Of the 123 patients studied, 45 had microscopically confirmed esophageal adenocarcinoma; 29% were detected with the first endoscopy, and 71% were detected during follow-up, Dr. Levine said. Notably, among two thirds of the patients in whom cancer was detected, the endoscopic appearance of the Barretts mucosa was unremarkable, illustrating the importance of taking a sufficient number of biopsies.
Because high-grade dysplasia indicates a high risk for cancer, the researchers also derived models to gauge the cancer detection rates of various endoscopic biopsy protocols. These models showed that in patients without visible lesions, biopsies done every 2 cm would have missed 50% of the cancers detected with the 1-cm approach (P < .0001). And if only the visible lesions were biopsied, roughly 66% of the cancers would have been overlooked.
Endoscopists need to consider these data if they wish to offer continued biopsy surveillance to patients with high-grade dysplasia in Barretts esophagus, Dr. Levine said. If surgical intervention is not undertaken for high-grade dysplasia, endoscopic biopsy surveillance should be carried out using a 1-cm, four-quadrant biopsy protocol at closely timed intervals.
While this aggressive biopsy protocol is effective, it was not designed to dictate changes in clinical practice.

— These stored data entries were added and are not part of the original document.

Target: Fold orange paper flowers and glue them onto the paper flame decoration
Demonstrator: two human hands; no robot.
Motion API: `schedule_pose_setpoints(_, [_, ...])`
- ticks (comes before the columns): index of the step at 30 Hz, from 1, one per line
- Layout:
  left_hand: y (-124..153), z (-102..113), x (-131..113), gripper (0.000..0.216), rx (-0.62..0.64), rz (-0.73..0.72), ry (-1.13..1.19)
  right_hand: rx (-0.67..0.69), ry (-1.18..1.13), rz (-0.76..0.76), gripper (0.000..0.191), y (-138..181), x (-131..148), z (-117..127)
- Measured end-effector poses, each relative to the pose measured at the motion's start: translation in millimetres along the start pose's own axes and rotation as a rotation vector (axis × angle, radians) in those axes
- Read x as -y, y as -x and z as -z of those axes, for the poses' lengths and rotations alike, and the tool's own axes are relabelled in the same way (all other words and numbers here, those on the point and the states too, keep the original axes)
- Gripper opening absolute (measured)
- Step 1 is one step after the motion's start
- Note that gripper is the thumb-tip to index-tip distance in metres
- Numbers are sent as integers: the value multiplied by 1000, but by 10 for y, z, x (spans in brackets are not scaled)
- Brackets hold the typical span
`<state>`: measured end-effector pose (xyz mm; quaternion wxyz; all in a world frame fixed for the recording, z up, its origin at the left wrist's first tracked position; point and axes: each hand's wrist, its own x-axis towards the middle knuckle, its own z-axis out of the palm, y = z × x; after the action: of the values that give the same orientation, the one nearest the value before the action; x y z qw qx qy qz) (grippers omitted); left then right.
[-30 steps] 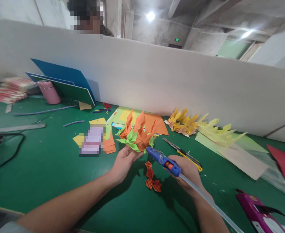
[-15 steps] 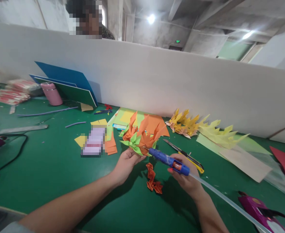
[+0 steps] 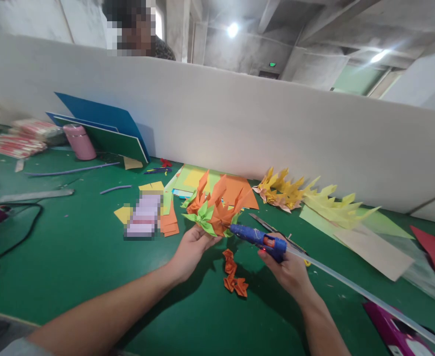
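Note:
My left hand point(image 3: 195, 249) is closed on the lower edge of a folded-paper crown point(image 3: 221, 217), made of orange points with green leaf-like pieces. In my right hand point(image 3: 289, 267) is a blue hot glue gun point(image 3: 254, 236), a long clear glue stick point(image 3: 354, 287) trailing from its back end. The gun's nozzle is at the crown's lower orange part; whether it touches, I cannot tell. Below the crown, several small orange folded-paper pieces point(image 3: 234, 279) lie on the green table point(image 3: 158, 306). A craft knife point(image 3: 265, 225) lies behind the glue gun, partly hidden.
Coloured paper sheets point(image 3: 239, 192), a yellow paper crown point(image 3: 280, 190) and a pale yellow-green one point(image 3: 336, 202) are along the white partition point(image 3: 239, 123). Left are a pink flask point(image 3: 80, 143), blue boards point(image 3: 99, 116) and a steel ruler point(image 3: 39, 195). A purple device point(image 3: 391, 329) is front right.
The glue gun has shifted slightly right and turned a little flatter, with my right hand. My left hand and the crown stay nearly in place.

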<state>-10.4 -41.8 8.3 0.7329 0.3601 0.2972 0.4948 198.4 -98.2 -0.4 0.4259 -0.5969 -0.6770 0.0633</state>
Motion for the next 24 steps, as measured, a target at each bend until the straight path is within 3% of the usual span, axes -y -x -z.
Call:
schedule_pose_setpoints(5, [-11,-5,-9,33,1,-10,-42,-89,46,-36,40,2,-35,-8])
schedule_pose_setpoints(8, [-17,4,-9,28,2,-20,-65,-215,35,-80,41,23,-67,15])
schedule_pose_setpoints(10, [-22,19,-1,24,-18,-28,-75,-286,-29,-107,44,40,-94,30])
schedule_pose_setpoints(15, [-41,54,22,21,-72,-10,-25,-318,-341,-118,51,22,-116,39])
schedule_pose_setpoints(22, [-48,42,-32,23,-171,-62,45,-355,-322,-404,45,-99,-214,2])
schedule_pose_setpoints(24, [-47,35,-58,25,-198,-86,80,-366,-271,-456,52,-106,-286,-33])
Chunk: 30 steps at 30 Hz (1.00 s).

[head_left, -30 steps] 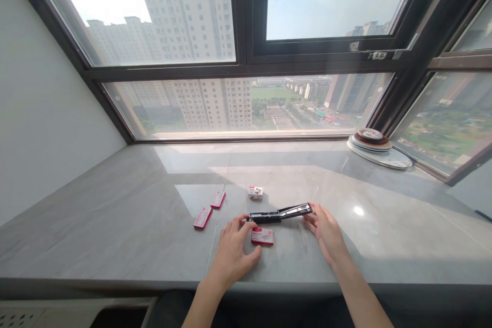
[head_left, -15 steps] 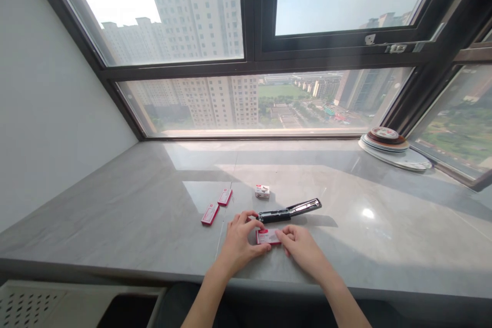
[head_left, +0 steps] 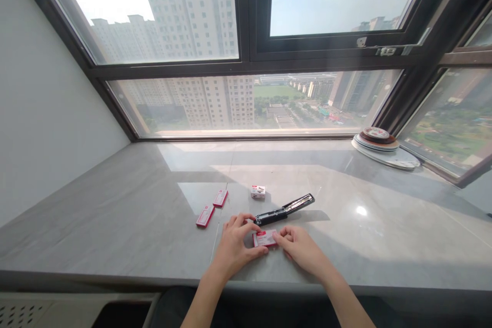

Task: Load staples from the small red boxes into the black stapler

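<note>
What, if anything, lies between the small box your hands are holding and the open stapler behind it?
Nothing visible does. The left hand and right hand hold the staple box by its ends; the open stapler lies just beyond, only bare counter between. The other boxes sit left of and behind the stapler.

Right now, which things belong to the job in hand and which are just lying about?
In hand: small red box, pinched between left hand and right hand; opened stapler behind it.
Lying about: two red boxes at left; white box behind the stapler; stacked plates at far right.
</note>
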Motion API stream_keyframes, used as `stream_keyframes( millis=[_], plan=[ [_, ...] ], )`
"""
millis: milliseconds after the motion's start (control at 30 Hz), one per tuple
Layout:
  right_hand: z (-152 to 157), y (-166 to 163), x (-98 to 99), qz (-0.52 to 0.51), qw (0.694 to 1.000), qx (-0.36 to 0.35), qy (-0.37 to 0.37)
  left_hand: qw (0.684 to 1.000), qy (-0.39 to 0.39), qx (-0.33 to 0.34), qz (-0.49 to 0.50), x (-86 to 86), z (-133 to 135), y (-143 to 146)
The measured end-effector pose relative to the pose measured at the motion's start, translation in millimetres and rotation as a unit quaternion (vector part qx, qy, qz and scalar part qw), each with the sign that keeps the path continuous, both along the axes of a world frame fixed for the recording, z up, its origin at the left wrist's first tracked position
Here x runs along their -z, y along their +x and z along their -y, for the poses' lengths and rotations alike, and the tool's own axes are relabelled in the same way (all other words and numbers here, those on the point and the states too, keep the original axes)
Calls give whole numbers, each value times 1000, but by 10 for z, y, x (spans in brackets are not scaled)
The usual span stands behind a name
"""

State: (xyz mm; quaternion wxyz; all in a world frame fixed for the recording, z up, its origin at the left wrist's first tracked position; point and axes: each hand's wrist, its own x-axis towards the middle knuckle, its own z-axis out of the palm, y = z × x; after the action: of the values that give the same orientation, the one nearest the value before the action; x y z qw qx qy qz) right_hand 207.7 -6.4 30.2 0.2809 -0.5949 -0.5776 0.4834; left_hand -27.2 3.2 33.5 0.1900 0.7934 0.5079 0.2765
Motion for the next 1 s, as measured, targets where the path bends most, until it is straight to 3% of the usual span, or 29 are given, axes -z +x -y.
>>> stream_keyframes(
  millis=[233, 500, 800, 1000],
  plan=[
    [-21, 79, -38, 26, 999, 44, 8, 1000, 10, 9, -16, -40, 4, 5],
    [-36, 188, 69, 0, 1000, 5, -5, 1000, 12, 12, -22, -90, 30, 25],
    [-54, 246, 34, 23, 1000, 8, -16, 1000, 5, 10, -12, -97, 29, 1],
    [-104, 194, -171, 143, 981, 65, 115, 999, 15, 13, -29, -107, 59, 43]
  ],
)
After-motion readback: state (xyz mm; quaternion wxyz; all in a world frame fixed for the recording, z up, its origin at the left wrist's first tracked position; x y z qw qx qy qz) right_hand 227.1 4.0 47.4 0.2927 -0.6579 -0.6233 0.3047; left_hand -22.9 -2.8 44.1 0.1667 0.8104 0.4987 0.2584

And high-grade dysplasia alone many not be the best predictor of the development of cancer in Barretts esophagus.
In this regard, two separate studies investigated the genetic profiles of tissue from Barretts segments to begin to identify specific chromosomal lesions that might act as markers for risk stratification and, possibly, disease progression.
The researchers studied the Barretts mutation profiles from 213 cell populations obtained from 61 patients and purified by flow cytometry . One study analyzed the mutation patterns for the p53 tumor suppressor gene (n = 58), while the other analyzed the loss of heterozygosity (LOH) (n = 60) observed for the p53 and/or the p16 tumor suppressor genes. Biopsy samples were taken at 2-cm intervals.
Of the 58 high-grade dysplasia patients evaluated for p53 mutations, 29 (50%) had mutations in this gene within their Barretts tissue, said Brian J. Reid, MD, PhD, head of the Program in Gastrointestinal Oncology and lead investigator of both studies. None of these patients had detectable cancer, Dr. Reid said. Moreover, the expansion pattern of a single mutant clone was observed to encompass entire sections (up to 9 cm) of Barretts tissue, and individual patients were also seen to possess multiple p53 mutant clones.
The second study involved the p16 and p53 genes, which are encoded on chromosomes 9p21 and 17p13, respectively. The inactivation of these loci through LOH is the most commonly occurring event in esophageal adenocarcinoma; inactivation of 9p is observed in 75% of cases and inactivation of 17p in 95% of cases.
The study showed that the Barretts esophagus tissue of patients with high-grade dysplasia contains a mosaic of mutant clones with varying abnormal chromosome complements and differing levels of LOH: 9p alone, 17p alone, or both, Dr. Reid said.
He pointed out that when both abnormalities are detectable in the same patient, 9p LOH tends to occur before 17p LOH, implying a possible temporal relationship between these mutations.
Importantly, we found that the proportion of patients with LOH at both genetic loci was comparable to the proportion of patients with high-grade dysplasia in the Seattle Barretts Esophagus Study who progressed to cancer within 5 years, Dr. Reid said. He noted that further prospective study is needed to verify these initial findings.
Thus, the combined use of systematic endoscopic evaluation and genetic marker analyses appears to hold promise for identifying Barretts patients at risk for cancer. However, endoscopic ablation or surgical resection must be carefully evaluated in light of the clonal distribution patterns observed within Barretts tissue. Leaving residual clones behind after such interventions could result in redeveloped high-grade dysplasia and possibly cancer, Dr. Reid concluded.